И он стал конвейером засовывать фрукты в рот, оставляя кожуру где попало.

— Старик, ты где вчера пропадал? Я заходил раз пять.

— Вчера, да и сегодня, я выступал в качестве уголовного фото эксперта.

— Ну!? — Серафим остановился и уставился на Володю. Надкусанный банан закачался около его рта как тигровая лилия. — И что?

— Два убийства.

— Шутишь!

— Да нет, серьёзно. — Володя на разделял легкомысленной тональности разговора. — Представь мужичка: невзрачный, с жидкими волосами, водянистые глаза; они пустые, и вдруг, с неожиданной жадностью впиваются в тебя и тут же убегают. Вся кожа на нём дряблая, а рот полуоткрыт. Этот тип недели две назад освободился, пропил у матери всё, что можно пропить; взалкал ещё, стал требовать деньги, грозить. Мать сбежала к соседям. Позавчера утром он допил бражную гущу и вспомнил, что в Зуевке проживает старушка, одна на всю деревню, а сынок в городе в больших чинах ходит. Гришка к старушке: «Давай бабка деньги!» Она ему: «Сыночек, всех денег у меня семь рублей, а мне ещё до пенсии дожить надо». Он: «Врёшь!» Обыскал дом — ничего не нашёл. Почувствовал в себе силу, стал бабку пытать .Она одно тверди — нет денег. Он её под образа: «Клянись, сука!» Она на коленях, и клянётся и плачет, и молитву творит во спасение. Тут в нём «зашлось», к горлу подступило, в ушах зазвенело — ахнул её колуном, как по берёзовой колоде. «Кровищи, — говорит, — а она дышит. Пьяный сделался от крови, захлестнуло, понесло, — стал насиловать старушку. А её «повело», да она и застыла. Отдышался Гришка, видит — труп, сам весь в крови. Дошло, что натворил. Старушку за волосы в колодец сволок. Полы отмыл, вытер половики и их тоже побросал в колодец. За этим занятием его увидел кто-то — заявил в правление. Пока суть да дело, пропил таки Гришка старушкины семь рублей, а утром подался в сельсовет сдаваться. Да... Такие вот страсти-мордасти.

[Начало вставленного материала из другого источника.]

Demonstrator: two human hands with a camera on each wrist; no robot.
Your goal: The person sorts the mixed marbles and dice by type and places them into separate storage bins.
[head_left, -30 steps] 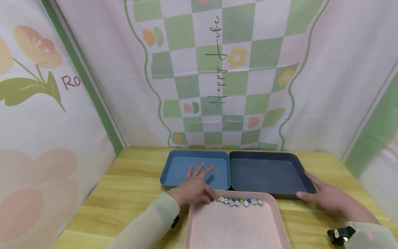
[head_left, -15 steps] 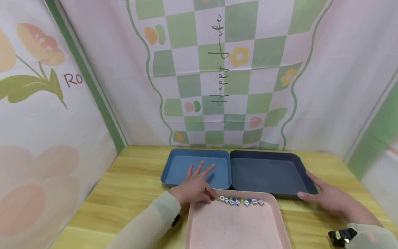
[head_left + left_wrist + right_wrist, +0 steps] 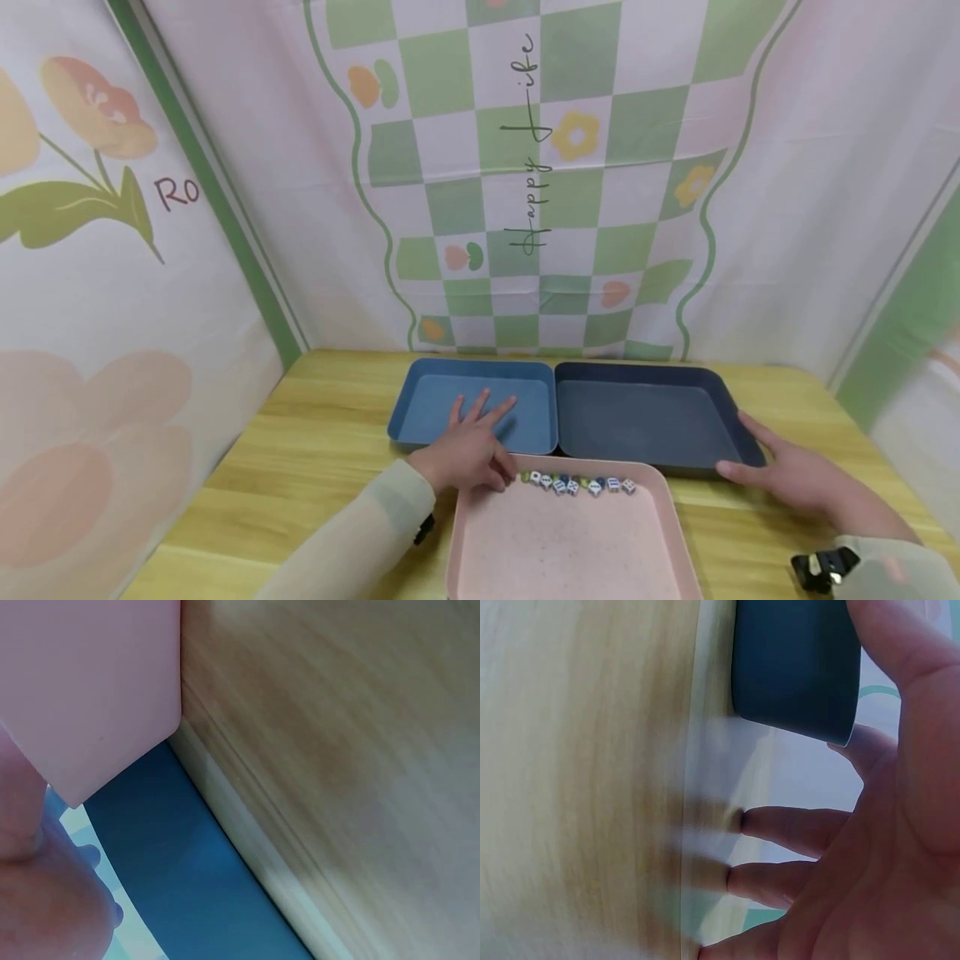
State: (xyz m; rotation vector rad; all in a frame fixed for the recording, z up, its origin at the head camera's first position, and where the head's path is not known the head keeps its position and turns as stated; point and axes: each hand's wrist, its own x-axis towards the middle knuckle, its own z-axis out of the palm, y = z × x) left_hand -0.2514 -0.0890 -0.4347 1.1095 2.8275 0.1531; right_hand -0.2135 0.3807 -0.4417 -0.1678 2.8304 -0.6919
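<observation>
My left hand [image 3: 465, 454] reaches over the back left corner of the pink tray [image 3: 566, 550]. Its thumb and index finger touch that corner beside a row of small dice [image 3: 573, 487]; the other fingers spread above the blue tray [image 3: 442, 400]. Whether a die is between finger and thumb, I cannot tell. My right hand [image 3: 802, 477] rests thumb and index finger against the right side of the dark tray [image 3: 645, 417]. In the right wrist view, the right hand [image 3: 885, 825] has its other fingers spread beside the dark tray [image 3: 795, 667].
The blue and dark trays stand side by side at the back of the wooden table [image 3: 300, 450], with the pink tray in front of them. Some yellow-green and blue pieces lie among the dice. A patterned curtain [image 3: 502, 192] hangs behind the table.
</observation>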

— Брр, — Серафим потряс головой — Бред какой-то. Только для психиатров.

— Что бы с ним психиатры делали? Гришка вменяемый, всё помнит, всё сознаёт. У него как у царя Бориса бабка в глазах стоит. Деньги пропил, а они «душу, — говорит, — опалили». Верит, что и душа у него есть, и с повинной сам пришёл.

— Это он побыстрей на казённые харчи попасть. Для таких тюрьма--дом родной — не думай, не работай, и помереть не дадут.

— Так-то оно так. Да вот и его что-то коснулось. Сам всё про себя рассказал. Жить говорит, больше не могу... Правда, — подумав добавил Володя, бывает и такое у уголовничков -сладость находят в самобичевании.

— Нет, — Серафим тряхнул головой, — это лучше сразу выбросить из башки. Непродуктивная информация.

— От чего же? И здесь видно то семя — семя добра и зла. Оно ведь без разбора в каждом. В одном лежит как в амбаре, сохнет; в другом — взойдёт — завянет, а третьего — кормит.

— Значит, Гришка — амбар. К стенке!

— Ладно, Серафим, помилосердствуй. У нас-то грешных, надёжные ли тормоза?

— Ой, старик, хватит, хватит карамазовщины. У меня времени мало. Сейчас в ДКа, там часиков до десяти-одиннадцати. А ты пей, гуляй, да меня не забывай.

— В восемь Таня обещала зайти, обнять рекрута в дружеской компании.

Серафим словно споткнулся о воздух.

— Это ты её позвал?

— Да нет. Встретил после работы, сказал, что ты у меня будешь.

— Таня, Таня… Таня, — в голосе у него прозвучала досада. — Иной раз и расстояние требуется, иначе можно увязнуть.

— Не увязайте.

— А как? Там где есть двое — там каждый тянет в свою сторону. Перетянешь -ничего не приобрёл, бросишь — ничего не потерял. Мы всегда остаёмся сами с собой. Альянс хорош, пока есть иллюзии.

— Или реалии удовольствий.

— Не только. Есть и дань общественному мнению. Ты видишь, как тужимся мы, чтобы сохранить парадную благопристойность. Но нам нечем вдохнуть в это настоящую жизнь!

Серафим снова забегал.

— Нет, Вова, Всё ты понимаешь. Тебе хотелось бы увидеть драму, да драмы нет. Просто два человека, способные оценивать свои возможности, стараются внести в общение как можно больше праздника и как можно меньше прогнозов. Когда смотришь в будущее даже идеальных отношений — там тьма печали. Там время, в котором старость, болезни, терпимость или ненависть и, в конце концов, скука, расчёт, привычка. В настоящем этого нет. Мы с ней старались жить в настоящем. Перестало получаться. Да и помимо моей воли у меня появилось будущее — армия. Теперь я ей не пара.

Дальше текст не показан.